HA Implementation Details

Synchronous vs. Asynchronous Replication

eXtremeDB High Availability allows both Synchronous and Asynchronous replication between master and replica applications. Because synchronous replication requires a successful transaction commit and ACK response from the replica application, the overall transaction rate is mostly defined by network round-trip delay time (RTT). For this reason it may be preferable for some applications to use asynchronous replication.

Asynchronous replication uses a buffer for passing processing transactions at a time; where the master puts transaction data to this buffer and a separate application thread sends the buffer to replicas (e.g. with C API mco_HA_async_send_data_to_replicas()) . In the asynchronous mode, a replica does not confirm the transactions at all. Asynchronous replication is very fast, because it doesn't depend on the network latency (Round Trip Time), only on the bandwidth. But the replica will lag behind the master, because some transactions are committed on the master but not yet sent to the replica. So the maximum lag is defined by the size of the asynchronous buffer.

Transaction Window

A transaction window can be specified for synchronous replication (e.g. using C APIs mco_HA_set_trans_window_size() and mco_HA_commit_window()). The transaction window is a kind of сompromise between synchronous and asynchronous replication. If the size of the window is N, the replica sends an ACK for each N-th transaction. In this case, the RTT becomes less restrictive, but the replica can lag behind the master up to N transactions. (Note that the transaction window has no effect when using asynchronous replication; the asynchronous buffer is a separate memory device allocated by the application and its size is specified to optimize transaction throughput.)

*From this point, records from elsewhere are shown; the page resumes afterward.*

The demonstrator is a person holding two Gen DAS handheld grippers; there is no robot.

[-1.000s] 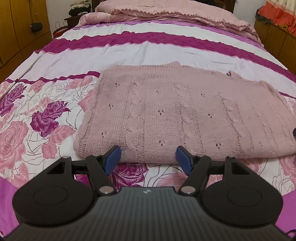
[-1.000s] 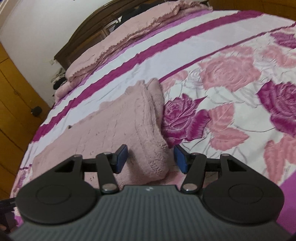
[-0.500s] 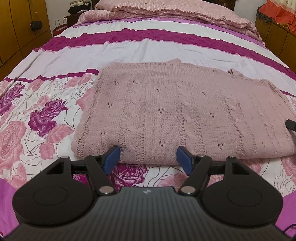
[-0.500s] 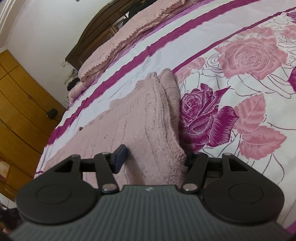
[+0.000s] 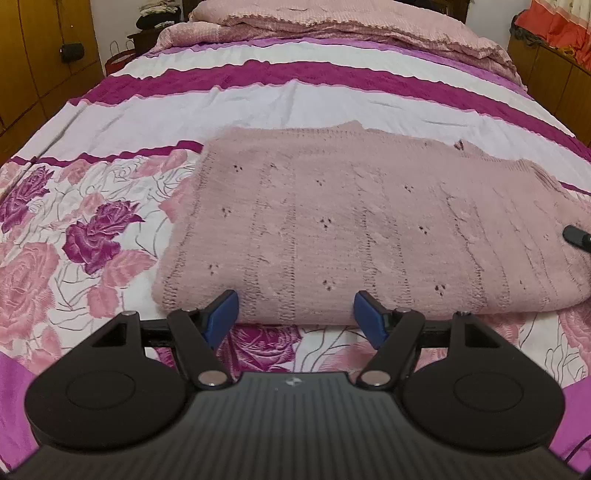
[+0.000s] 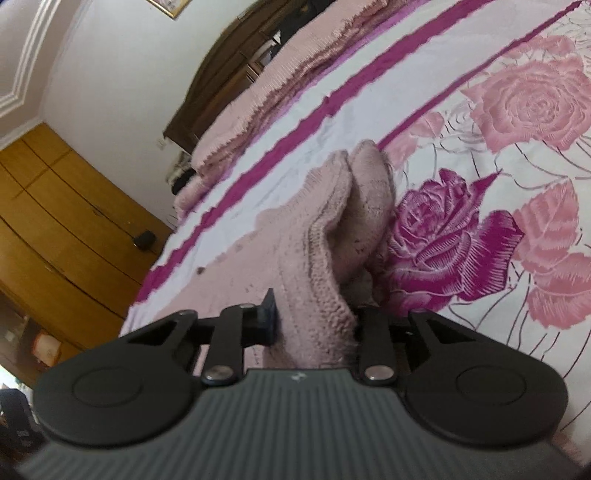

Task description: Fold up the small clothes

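Note:
A folded pink knit sweater [image 5: 362, 229] lies flat on the floral bedspread [image 5: 74, 236]. My left gripper [image 5: 295, 314] is open and empty, its blue pads just short of the sweater's near edge. My right gripper [image 6: 314, 325] is shut on the sweater's right-hand folded edge [image 6: 321, 258], which is raised between the fingers; the right pad is hidden by the knit. A tip of the right gripper shows at the far right of the left wrist view [image 5: 578, 236].
Pink pillows and quilt [image 5: 351, 26] lie at the head of the bed. Wooden wardrobes [image 6: 55, 221] stand on the left, a wooden cabinet [image 5: 554, 66] on the right. A dark headboard [image 6: 236, 66] backs the bed.
My right gripper has closed on the sweater's right edge and tilted, lifting the fold. My left gripper has crept slightly closer to the sweater and stays open.

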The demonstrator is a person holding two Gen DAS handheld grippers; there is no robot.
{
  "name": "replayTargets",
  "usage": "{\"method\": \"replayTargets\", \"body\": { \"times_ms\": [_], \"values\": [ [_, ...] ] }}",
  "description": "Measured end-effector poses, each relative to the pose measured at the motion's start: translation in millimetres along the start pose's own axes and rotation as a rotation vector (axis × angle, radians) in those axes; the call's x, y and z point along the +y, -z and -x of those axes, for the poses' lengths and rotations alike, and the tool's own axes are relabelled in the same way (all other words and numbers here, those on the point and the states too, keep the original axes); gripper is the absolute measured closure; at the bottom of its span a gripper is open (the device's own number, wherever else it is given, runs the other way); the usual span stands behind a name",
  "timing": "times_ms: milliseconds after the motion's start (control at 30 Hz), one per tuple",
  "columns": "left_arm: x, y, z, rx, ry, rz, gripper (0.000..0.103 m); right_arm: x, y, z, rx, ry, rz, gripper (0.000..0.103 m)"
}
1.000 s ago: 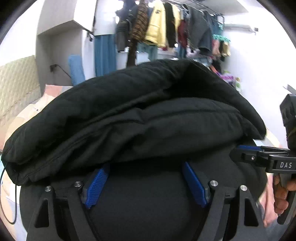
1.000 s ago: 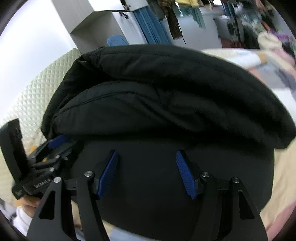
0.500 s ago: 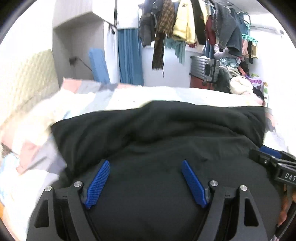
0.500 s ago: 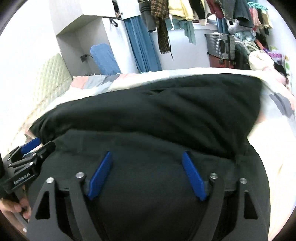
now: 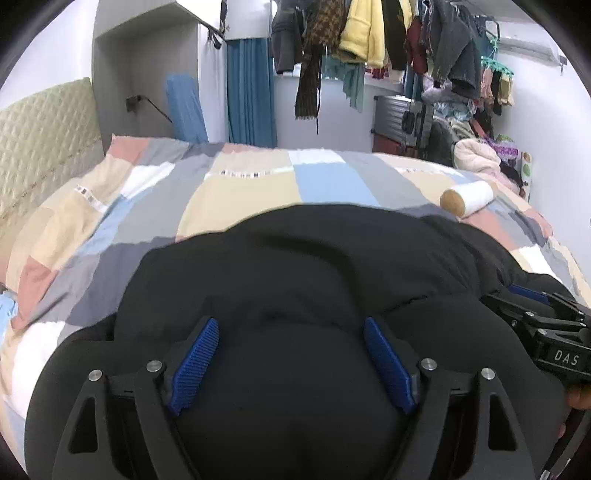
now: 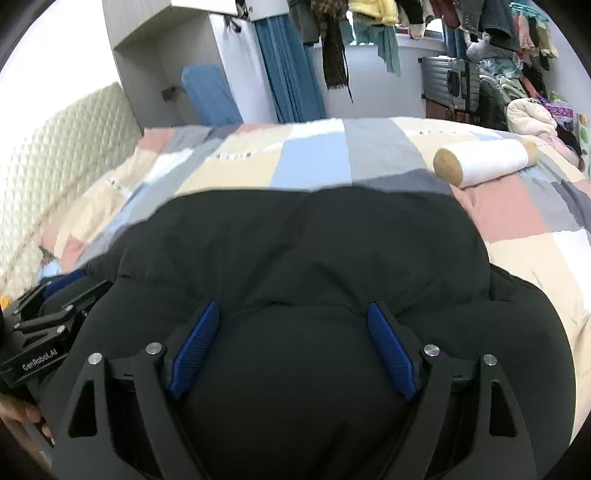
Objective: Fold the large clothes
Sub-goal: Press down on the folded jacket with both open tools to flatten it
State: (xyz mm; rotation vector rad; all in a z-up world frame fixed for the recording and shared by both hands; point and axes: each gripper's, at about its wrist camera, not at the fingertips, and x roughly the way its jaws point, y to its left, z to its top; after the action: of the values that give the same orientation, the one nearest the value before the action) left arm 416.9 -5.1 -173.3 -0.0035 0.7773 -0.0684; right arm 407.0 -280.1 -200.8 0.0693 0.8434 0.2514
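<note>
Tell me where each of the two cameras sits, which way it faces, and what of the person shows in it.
Left wrist view: on the left gripper, looking forward and down over the black jacket on the patchwork bed; the right gripper and a fingertip show at the right edge.
Right wrist view: on the right gripper, facing the same way; the left gripper and fingers show at the left edge.
Shared: jacket, bed, white roll, hanging clothes. Both grippers' jaws are open; the right's have just been opening over the jacket.

You held the left gripper (image 5: 291, 354) and right gripper (image 6: 291, 347) side by side, angled downward, both spread wide, the right's jaws having just been opening.
</note>
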Motion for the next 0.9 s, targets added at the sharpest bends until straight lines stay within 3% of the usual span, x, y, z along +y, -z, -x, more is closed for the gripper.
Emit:
{"method": "replayTargets", "body": {
  "times_ms": [300, 733, 900],
  "values": [
    [-8.0, 15.5, 9.1, 0.044, 0.006, -0.037, 0.022, 3.2, 12.7, 0.0, 0.087, 0.008, 0.019, 0.021],
    [-14.3, 58.1, 34.5, 0.017, -0.01, -0.059, 0.022, 14.8, 44.9, 22.7, 0.058, 0.05, 0.037, 0.021],
    [-11.1, 57.8, 45.0, -0.043, -0.002, -0.05, 0.022, 15.0, 46.2, 28.5, 0.026, 0.05, 0.031, 0.02]
  ]
}}
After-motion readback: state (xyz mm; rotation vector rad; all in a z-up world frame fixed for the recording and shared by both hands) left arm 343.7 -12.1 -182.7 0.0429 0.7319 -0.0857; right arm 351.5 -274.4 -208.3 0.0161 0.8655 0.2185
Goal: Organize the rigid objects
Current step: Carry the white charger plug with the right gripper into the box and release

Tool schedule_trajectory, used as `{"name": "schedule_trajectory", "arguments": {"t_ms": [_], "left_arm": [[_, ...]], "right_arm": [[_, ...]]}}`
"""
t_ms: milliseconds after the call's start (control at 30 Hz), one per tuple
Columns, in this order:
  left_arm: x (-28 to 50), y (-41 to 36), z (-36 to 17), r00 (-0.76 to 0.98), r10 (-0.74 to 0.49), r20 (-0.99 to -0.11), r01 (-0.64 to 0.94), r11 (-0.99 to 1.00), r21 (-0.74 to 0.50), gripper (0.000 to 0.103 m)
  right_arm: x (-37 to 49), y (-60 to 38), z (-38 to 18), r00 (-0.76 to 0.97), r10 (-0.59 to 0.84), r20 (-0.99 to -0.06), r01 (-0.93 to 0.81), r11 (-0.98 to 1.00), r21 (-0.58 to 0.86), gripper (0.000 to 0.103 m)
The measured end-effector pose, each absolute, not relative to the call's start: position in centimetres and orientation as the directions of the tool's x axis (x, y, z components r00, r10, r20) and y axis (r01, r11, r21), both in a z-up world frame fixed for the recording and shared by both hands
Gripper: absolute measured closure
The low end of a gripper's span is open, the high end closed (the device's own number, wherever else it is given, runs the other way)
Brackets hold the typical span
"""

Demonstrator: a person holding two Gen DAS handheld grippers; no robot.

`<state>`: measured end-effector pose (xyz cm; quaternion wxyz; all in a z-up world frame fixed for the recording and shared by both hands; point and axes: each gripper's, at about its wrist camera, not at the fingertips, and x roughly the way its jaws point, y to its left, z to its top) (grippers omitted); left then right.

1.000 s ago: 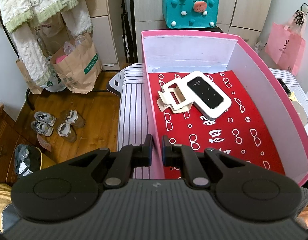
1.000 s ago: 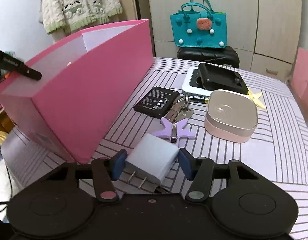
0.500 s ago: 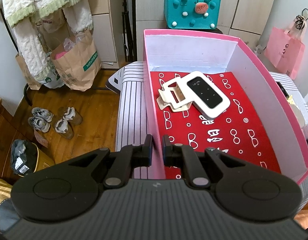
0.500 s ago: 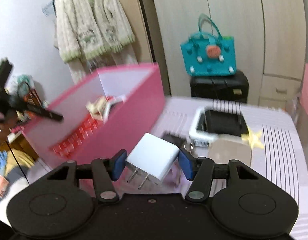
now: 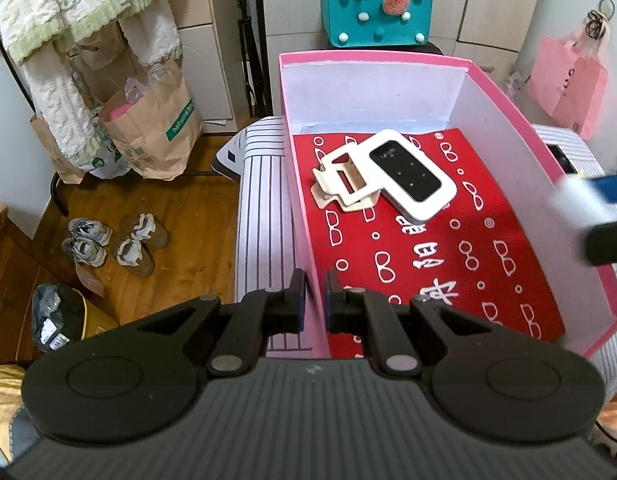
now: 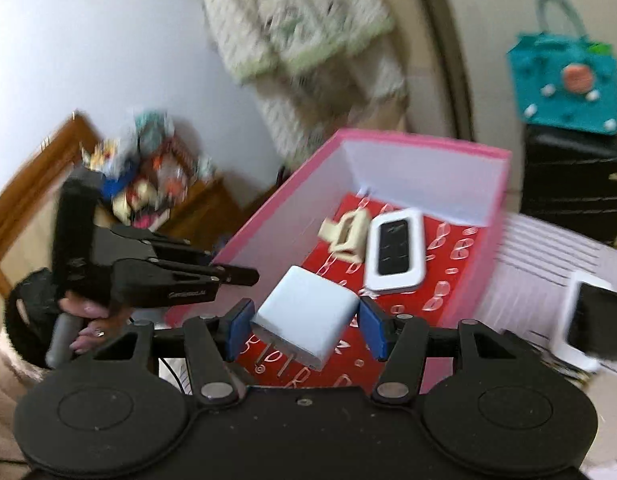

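Observation:
A pink box with white inner walls and a red patterned floor stands on a striped table. Inside lie a white pocket router and a cream hair clip. My left gripper is shut on the box's near left wall. My right gripper is shut on a white plug charger and holds it in the air above the box's near end; it shows blurred at the right edge of the left wrist view. The box, router and clip also show in the right wrist view.
A white and black device lies on the striped table right of the box. A teal bag sits on a black case behind. Paper bags and shoes are on the wood floor at left.
My right gripper has lifted the charger off the table and swung it left, over the pink box. My left gripper still clamps the box wall and has barely moved.

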<state>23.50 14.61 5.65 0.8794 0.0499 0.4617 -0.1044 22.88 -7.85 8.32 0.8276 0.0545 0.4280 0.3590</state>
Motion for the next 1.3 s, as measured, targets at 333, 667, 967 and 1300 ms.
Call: {"name": "schedule_trajectory", "arguments": {"t_ms": [333,667,967,1300], "left_arm": [[22.8,13.3,5.8,0.569,-0.098,-0.816,0.279,0.957,0.080,0.096],[22.8,13.9,5.7,0.564,-0.122,-0.817,0.267,0.963,0.040,0.095],[23.0,14.1,5.8,0.559,-0.130,-0.819,0.272,0.962,0.033,0.095],[23.0,14.2,5.7,0.558,-0.137,-0.818,0.275,0.961,0.027,0.094]], "right_arm": [[29.9,0.6,3.6,0.159,0.522,-0.838,-0.511,0.770,0.382,0.041],[32.7,4.2,0.8,0.143,0.433,-0.890,-0.525,0.796,0.303,0.041],[30.6,2.3,4.1,0.263,0.441,-0.858,-0.575,0.786,0.228,0.036],[23.6,-6.4,10.7,0.446,0.506,-0.738,-0.582,0.791,0.190,0.036]]}}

Mixing Synchronous and Asynchronous Replication

A single master application can implement synchronous replication with one or more replicas, and asynchronous replication with other replicas.

When the flag MCO_HAMODE_FORCE_SYNC is set, it turns on synchronous replication for a given replica. Typically the flag is set as follows:

    mco_HA_replica_params_t replica_p;

Note that if the master is run in synchronous mode, the setting has no effect. (See sample haasync component rplsync for implementation details.)

Replication with a Persistent Database

It may be desirable for a replica to store data in a persistent database. In this case there are performance issues to be considered as the write processes on the replica will block the master if synchronous replication is used. To tune performance the transaction commit policy and timeout parameters on the replica must be adjusted according to application requirements. (For details on the transaction commit policies see the Persistent Database I/O page.)

If the MCO_COMMIT_DELAYED policy is used, the transactions are not written to disk upon the mco_trans_commit() call. The data is written to disk only if one of the thresholds is reached. The thresholds are:

log_params.delayed_commit_threshold - size of uncommitted data (unwritten to disk)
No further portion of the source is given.